Прозоров выбирает именно этот отрывок — сцену чужого безумия. Он будто говорит: «Вот, смотрите, это про меня. Но не я сказал — это все уже написано». Он делает культуру своим убежищем. И в то же время — клеткой.
В финале кольцо замыкается. Прозоров выходит из «режима цитирования» и говорит от себя. Точнее, так кажется. Потому что даже в этой речи — все еще маска. Он обрушивается на самого Гёте: «Слабак! Сам хотел покончить с собой, но сделал это Вертером. Сам струсил, зато герой страдай!»
Это обвинение — и в сторону автора, и в сторону всей культуры: почему ты, автор, заставляешь страдать не себя, а того, кого сам же создал?

Сцена из спектакля.
Фото — архив театра.
И здесь — парадокс: ведь и сам Прозоров не существует, он тоже персонаж. Его придумал Чехов. А потом перепридумал Крестьянкин. И вот уже персонаж из одной пьесы обвиняет автора другой в жестокости к героям третьей. Метатеатр? Да. Но и исповедь. Только не актера, не героя, а самого режиссера театра. Театра, где страдание — норма, а персонаж — средство.
Прозоров читает Вертера — и не замечает, что становится тем же, кого упрекает. Его боль — тоже написана. Он заключенный, пытающийся выйти за пределы роли, и выходит — но в другой художественный мир. Его финальный монолог — петля, закрученная на новую цитату.
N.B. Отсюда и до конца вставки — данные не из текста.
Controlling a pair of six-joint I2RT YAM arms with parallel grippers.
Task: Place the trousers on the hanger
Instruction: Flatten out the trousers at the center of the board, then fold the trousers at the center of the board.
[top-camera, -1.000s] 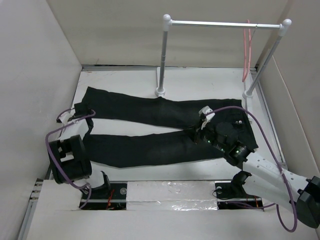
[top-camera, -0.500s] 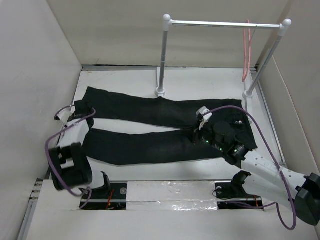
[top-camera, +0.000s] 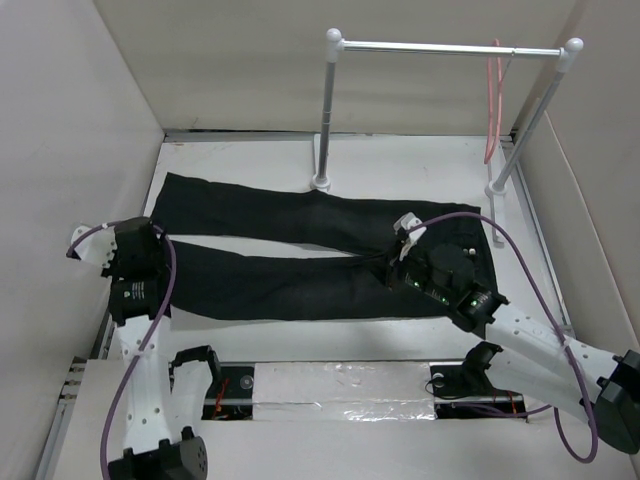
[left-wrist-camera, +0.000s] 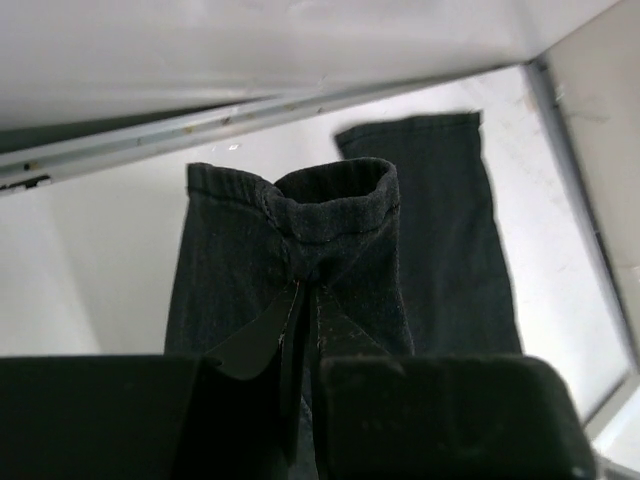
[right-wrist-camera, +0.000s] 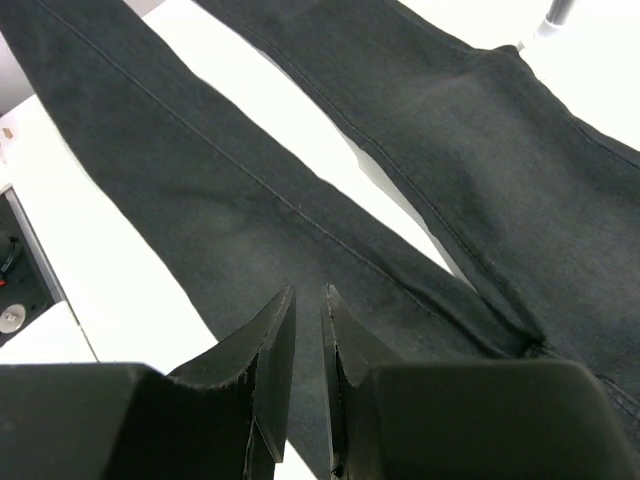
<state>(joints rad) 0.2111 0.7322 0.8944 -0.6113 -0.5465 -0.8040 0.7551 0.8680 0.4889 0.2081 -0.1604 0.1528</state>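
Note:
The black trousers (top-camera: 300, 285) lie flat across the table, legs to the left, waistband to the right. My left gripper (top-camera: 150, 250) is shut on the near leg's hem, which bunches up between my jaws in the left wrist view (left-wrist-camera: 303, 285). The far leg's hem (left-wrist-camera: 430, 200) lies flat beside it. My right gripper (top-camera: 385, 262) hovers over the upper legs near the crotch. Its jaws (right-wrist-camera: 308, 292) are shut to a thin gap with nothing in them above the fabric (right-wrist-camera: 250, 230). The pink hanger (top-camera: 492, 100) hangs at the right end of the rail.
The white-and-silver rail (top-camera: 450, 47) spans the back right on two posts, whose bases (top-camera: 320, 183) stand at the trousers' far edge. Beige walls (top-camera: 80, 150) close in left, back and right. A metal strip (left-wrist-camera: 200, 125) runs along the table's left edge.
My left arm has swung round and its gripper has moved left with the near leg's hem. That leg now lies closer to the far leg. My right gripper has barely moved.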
И вот он театр. И вот она культура. Не как спасение, а как бесконечный архив страданий, к которым мы прикладываемся, как к иконам. Не живем, а играем в страдание. Не чувствуем, а узнаем. И радуемся, что узнали. А Прозоров говорит: «Хватит. Не надо мучить персонажа. Не надо мучить меня». Но и сам он не может иначе. «Узнавать всегда легче, чем познавать», — писал Жан Кокто в «Карманном театре».

Сцена из спектакля.
Фото — архив театра.
Кто-то скажет: «Это не Чехов! Какой-то плоский Чехов!» Чехов не ренессансная дама, чтобы обладать пышными формами. Чехов был Чеховым в начале XX века. А это Дмитрий Крестьянкин и актеры «ДРАМ. ПЛОЩАДКИ», живущие здесь и сейчас. Как писал Юрий Михайлович Лотман: «Можно прочитать все то, что читал Пушкин, но нельзя выкинуть из головы все, что прочитано тобой после Пушкина».